I am working to publish a vector tile layer to reduce storage size and drawing/loading times that will be a visual layer in my map. It is a nation-wide dataset that is quite large, so I will need to minimize storage size. I am fairly new to tiles and wanted to ask about best practices and what might be the most efficient workflow for my project.

To automate the process, I am writing a Python script that will do the analysis and overwrite the tile layer. Is there any one method, and way of building the tile layer, that is best supported by recent Python functions and scripts? For example, I know that the "getWebLayerSharingDraft" function is newer and more efficient than the other "CreateWebLayerSDDraft" function. 

Do vector tile layers take up less space than tile layers, generally? Does including a hosted feature layer with the vector tile layer increase the file size? I would need the tiling scheme to go from continent to houses, so a pretty wide range. Currently I have two tile layers, one as a vector tile layer (ranging from 60MB to 140MB depending on tiling scheme) and one as a normal tile layer (8MB only) to divide up visibility scales but it would be great to combine the two.

Any advice is much appreciated, thank you!

1 Reply
Brian_Wilson
Occasional Contributor III

My workflow involves building the tile package locally and then uploading it as two separate steps. I can see what the size of the package is and test it before uploading it. 

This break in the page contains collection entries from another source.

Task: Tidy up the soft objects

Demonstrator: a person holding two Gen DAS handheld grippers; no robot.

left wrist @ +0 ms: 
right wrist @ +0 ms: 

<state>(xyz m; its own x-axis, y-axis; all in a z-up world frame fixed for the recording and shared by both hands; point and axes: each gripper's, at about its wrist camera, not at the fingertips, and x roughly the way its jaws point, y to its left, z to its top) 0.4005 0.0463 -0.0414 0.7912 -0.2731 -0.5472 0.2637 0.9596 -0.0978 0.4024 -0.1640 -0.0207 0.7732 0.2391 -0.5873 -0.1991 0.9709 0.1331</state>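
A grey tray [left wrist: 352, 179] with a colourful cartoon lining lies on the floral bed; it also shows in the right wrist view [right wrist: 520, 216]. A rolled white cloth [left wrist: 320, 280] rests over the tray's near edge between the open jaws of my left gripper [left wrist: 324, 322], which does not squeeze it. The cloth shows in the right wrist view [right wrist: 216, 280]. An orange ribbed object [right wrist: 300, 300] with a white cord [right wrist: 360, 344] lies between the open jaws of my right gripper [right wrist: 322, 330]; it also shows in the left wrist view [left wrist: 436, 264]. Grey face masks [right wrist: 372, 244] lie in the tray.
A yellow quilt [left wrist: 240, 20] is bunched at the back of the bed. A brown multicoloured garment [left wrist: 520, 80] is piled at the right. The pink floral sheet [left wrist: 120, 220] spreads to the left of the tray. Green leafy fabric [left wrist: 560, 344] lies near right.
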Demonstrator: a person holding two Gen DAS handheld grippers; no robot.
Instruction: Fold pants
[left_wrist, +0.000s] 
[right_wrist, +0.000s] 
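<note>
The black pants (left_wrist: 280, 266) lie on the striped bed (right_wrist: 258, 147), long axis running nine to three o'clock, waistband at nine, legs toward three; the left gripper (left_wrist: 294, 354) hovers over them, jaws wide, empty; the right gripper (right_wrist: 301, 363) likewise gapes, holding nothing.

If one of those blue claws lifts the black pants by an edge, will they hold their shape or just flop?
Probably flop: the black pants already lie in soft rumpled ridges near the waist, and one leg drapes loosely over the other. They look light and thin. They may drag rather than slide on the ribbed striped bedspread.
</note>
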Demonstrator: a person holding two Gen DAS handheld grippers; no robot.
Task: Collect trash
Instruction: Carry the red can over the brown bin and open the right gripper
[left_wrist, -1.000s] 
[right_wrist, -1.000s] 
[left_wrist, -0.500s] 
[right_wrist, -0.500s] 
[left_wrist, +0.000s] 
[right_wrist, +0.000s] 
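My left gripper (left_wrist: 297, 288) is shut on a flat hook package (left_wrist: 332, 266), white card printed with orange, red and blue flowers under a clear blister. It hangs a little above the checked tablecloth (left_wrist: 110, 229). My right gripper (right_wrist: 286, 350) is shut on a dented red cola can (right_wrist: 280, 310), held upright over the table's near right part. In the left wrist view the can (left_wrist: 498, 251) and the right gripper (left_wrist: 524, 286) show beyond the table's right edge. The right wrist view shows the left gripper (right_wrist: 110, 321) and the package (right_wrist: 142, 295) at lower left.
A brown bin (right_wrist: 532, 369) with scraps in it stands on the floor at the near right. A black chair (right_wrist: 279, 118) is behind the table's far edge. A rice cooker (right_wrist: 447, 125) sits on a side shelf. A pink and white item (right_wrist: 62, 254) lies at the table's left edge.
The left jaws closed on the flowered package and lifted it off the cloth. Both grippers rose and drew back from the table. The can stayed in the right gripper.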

My service level covers our county so it's tiny compared to yours. My previous raster service was several GB and took hours to cache (Maybe 4?) The current vector service takes maybe 10 minutes to generate. I make three files, one has labels only, one has shapes, and one has both. The labels and unlabeled services are stacked in our web maps. Better visually and you can turn off the labels separately this way. The entire county combined package file is 16M. That goes from zoom levels 9 to 20, so very good detail.

I use the "replace layer" feature, I don't overwrite. My script writes a new service with a datestamp to identify it, then I can do QA and testing with the new vector service, and then as a separate step once the new service has passed testing I have a script to do the "replace".  "Replace" moves the new service into place and renames the old one. Once I see the new service is working I delete the old one. 

I think this is the way that every "publish" process should work -- it should give you a chance to QA the service before releasing it, and then not require altering every map because the ID changed. Every other Esri service falls short.

In fact the hangup I have right now is that Esri does not support querying on the vectors, so I have to generate separate feature layers just for queries and I still have all the same hoops to jump through when publishing those.

I have released all the code for this project in github. The vector portions are working pretty smoothly. You'd want to look at "process_data.py" and "release_services.py". I see there is still an old raster tile script in that repository and some fancy code to generate thumbnails that is currently disabled. The README talks about what parts are working and will be of interest to you. Ask questions, I am actively working on this project.